J’avoue ne pas être un amateur éclairé de « grande » littérature. Les prixs et moi cela n’a jamais fait bon ménage. Alors quand j’ai eu connaissance de ce livre, prix Pulitzer 2007, et de son sujet post-apocalyptique, je me suis senti intrigué. Il a fallu pourtant résiter à ne pas sombrer dans l’étiquette facilement collé. Cormac McCarthy est un auteur américain contemporain.
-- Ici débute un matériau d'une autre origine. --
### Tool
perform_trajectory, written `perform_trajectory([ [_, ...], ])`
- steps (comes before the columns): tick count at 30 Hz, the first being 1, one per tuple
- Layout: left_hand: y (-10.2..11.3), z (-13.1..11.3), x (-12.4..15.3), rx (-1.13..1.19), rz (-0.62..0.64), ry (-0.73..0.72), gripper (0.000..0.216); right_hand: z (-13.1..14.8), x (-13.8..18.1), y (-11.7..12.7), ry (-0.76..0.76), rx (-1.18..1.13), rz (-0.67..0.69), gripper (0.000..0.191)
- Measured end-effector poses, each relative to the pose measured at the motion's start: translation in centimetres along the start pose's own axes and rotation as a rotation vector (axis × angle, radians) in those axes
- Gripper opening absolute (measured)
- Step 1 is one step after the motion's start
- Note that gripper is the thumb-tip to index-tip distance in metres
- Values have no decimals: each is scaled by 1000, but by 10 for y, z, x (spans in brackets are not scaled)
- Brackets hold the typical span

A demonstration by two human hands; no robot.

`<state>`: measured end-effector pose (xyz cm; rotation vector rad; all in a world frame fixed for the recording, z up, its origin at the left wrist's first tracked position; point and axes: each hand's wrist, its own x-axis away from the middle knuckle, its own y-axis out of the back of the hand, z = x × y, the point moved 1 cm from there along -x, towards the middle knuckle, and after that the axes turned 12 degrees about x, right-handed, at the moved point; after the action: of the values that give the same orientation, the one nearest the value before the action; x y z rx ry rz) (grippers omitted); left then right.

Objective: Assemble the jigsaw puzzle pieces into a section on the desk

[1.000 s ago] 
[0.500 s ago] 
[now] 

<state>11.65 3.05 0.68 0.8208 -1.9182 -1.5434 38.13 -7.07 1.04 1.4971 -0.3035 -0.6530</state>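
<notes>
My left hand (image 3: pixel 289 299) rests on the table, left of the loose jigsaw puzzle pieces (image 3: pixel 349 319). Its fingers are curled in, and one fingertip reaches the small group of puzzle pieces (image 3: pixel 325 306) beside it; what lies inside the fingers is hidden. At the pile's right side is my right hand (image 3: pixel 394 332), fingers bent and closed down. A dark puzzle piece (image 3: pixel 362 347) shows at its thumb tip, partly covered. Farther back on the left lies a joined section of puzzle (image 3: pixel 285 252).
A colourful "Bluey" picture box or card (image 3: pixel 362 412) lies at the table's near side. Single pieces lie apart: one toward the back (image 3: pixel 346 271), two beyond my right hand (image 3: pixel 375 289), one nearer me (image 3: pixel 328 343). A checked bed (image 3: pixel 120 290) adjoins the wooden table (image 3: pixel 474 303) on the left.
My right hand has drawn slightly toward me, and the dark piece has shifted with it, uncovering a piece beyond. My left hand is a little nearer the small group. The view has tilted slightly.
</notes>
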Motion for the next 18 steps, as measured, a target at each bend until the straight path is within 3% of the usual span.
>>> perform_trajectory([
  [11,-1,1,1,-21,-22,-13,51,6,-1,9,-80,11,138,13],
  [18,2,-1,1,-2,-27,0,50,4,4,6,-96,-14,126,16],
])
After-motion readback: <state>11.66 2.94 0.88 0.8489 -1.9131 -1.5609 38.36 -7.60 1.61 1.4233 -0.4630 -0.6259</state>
Bien que reconnu dans les millieux autorisés, il a surtout vu sa vitrine médiatique explosée lors de la présentation au 60ème festival de Cannes, de l’adaption d’un des ses romans par les frères Coen, « No Country for Old Men ».
La Route est son dernier livre. Il suit un père et son fils, dans un monde visiblement à l’agonie, envahie par le froid, suivre à pied une route menant vers le sud.
Le pitch est on ne peut plus simple, à l’image du bouquin lui-même. Dans un style incroyablement dépouillé et simple, souvent « télégraphique » dans les dialogues, McCarthy nous dépeint l’horreur d’un monde sans vie. Le monde post-apocalytique semble souvent familier pour un lecteur. Entre ce qu’on a pu voir au cinéma, lire, ou même encore jouer derrière nos écrans, il est facile pour tout un chacun de se représenter une image mentale de que pourrait être l’humanité suite à un événement dévastateur. Pourtant on est ici tout de suite happé par la singularité de ce que nous décrit l’auteur. Ici l’horreur n’a pas de nom, pas d’histoire. Tout juste devine-t-on que le feu a tout ravagé, le vent balayant des amas de cendres si gigantesque qu’ils en viennent apparemment à obscurcir l’atmosphère et provoquer des hivers rigoureux et interminables. Cet anonymat se retrouve d’ailleurs dans l’ensemble du livre, jamais un seul personnage n’est nommé. Le père et son fils ne sont jamais désigné, si ce n’est que par « l’homme », reflet forcément non fortuit d’une humanité toute entière incarné. On ne saura même jamais où se trouve cette route qu’ils suivent vers le sud. Dans quel pays l’histoire prend place.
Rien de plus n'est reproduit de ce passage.